## TASK OBJECTIVE
Once the pictures are set aside, copy the data below exactly as it stands.

+--

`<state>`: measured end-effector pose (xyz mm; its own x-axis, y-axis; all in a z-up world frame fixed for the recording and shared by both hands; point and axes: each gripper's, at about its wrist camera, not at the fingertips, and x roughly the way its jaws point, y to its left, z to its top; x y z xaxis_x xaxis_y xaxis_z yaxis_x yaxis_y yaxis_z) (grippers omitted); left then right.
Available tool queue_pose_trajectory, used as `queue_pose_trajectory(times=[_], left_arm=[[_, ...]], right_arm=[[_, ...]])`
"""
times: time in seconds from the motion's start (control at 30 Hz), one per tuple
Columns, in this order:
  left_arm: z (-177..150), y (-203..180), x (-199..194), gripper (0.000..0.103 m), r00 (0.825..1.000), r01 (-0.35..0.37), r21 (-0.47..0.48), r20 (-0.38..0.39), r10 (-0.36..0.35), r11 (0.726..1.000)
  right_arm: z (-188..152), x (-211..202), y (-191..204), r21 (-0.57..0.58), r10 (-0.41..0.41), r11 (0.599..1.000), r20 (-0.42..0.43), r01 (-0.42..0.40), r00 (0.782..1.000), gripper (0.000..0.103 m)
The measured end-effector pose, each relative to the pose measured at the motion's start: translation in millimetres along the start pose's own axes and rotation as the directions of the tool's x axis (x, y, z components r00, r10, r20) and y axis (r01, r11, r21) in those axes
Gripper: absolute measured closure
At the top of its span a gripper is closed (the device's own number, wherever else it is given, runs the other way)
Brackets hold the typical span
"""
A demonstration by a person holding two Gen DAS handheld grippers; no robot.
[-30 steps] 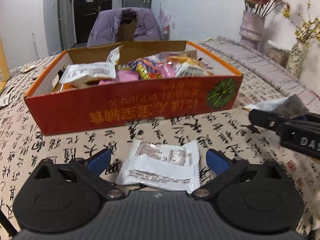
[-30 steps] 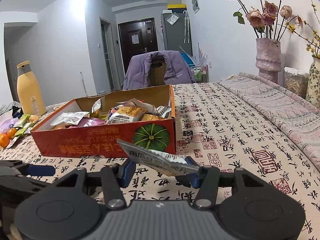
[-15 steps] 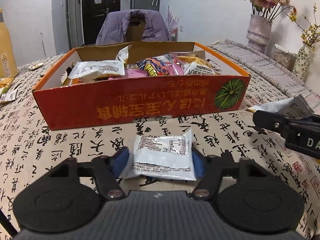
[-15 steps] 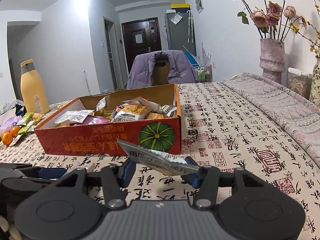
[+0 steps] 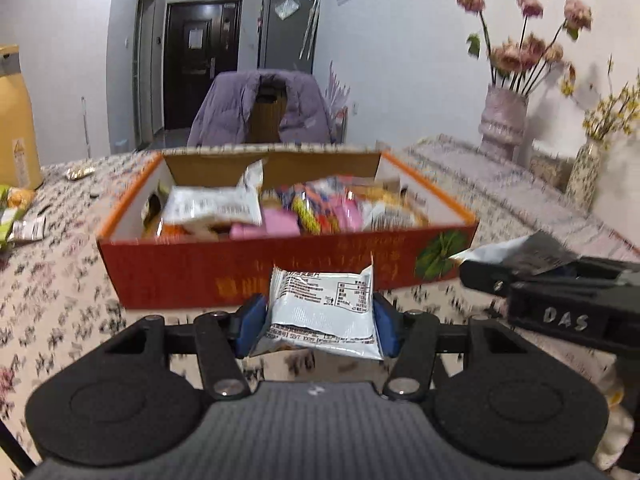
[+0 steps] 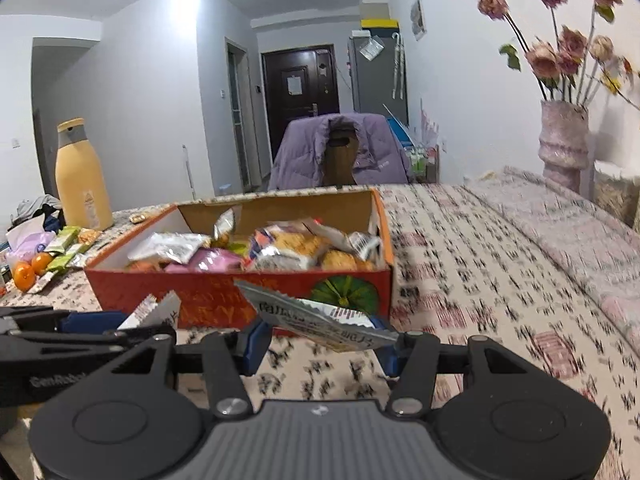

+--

## EXERCISE RESPONSE
`<state>`: measured end-effector pose (xyz mm; its own x-axis, y-axis; all in a z-up world frame fixed for the recording and shared by both hands; point and axes: each gripper's, at about its wrist camera, not at the fingertips, and x roughly the way its jaws point, y to its left, z to its top; x y z xaxis_x xaxis_y xaxis_z yaxis_x yaxis_y yaxis_z) (grippers omitted); left then right.
Available tool queue_pose_trajectory, used as `queue_pose_trajectory(times=[_], left_arm=[[_, ...]], right_arm=[[_, ...]])`
"""
times: time in seconds from the motion's start (control at 30 Hz), one per tuple
Columns, in this order:
  left_arm: z (-177..150), y (-203..180), x (-199..194), gripper (0.000..0.103 m), r00 (0.825..1.000), r01 (-0.35..0.37), r21 (-0.47..0.48), r20 (-0.38..0.39), r10 (-0.36..0.35), r11 (0.726..1.000)
  right_arm: z (-188..152), x (-211..202), y (-191..204), r21 (-0.57..0.58), r10 (-0.41..0.41), r11 (0.599..1.000), r20 (-0.42..0.43), r01 (-0.42..0.40), r00 (0.782..1.000), gripper (0.000..0.103 m)
The measured end-effector pose, each relative to the pose measured at the motion's start: translation in millimetres along the start pose's own axes and rotation as the directions of the tool's x axis (x, y, z components r00, r10, r20) and y axis (r01, r11, r21) in those axes
Gripper: absolute measured closure
At the top of its span a gripper is closed (the device's own number, wherever else it is given, runs the other way)
Brackets hold the typical span
"""
A demonstration by a person holding two Gen DAS handheld grippers; no robot.
[-30 steps] 
[-30 steps] 
[-15 steps] 
[-15 steps] 
[+0 steps] 
[+0 steps] 

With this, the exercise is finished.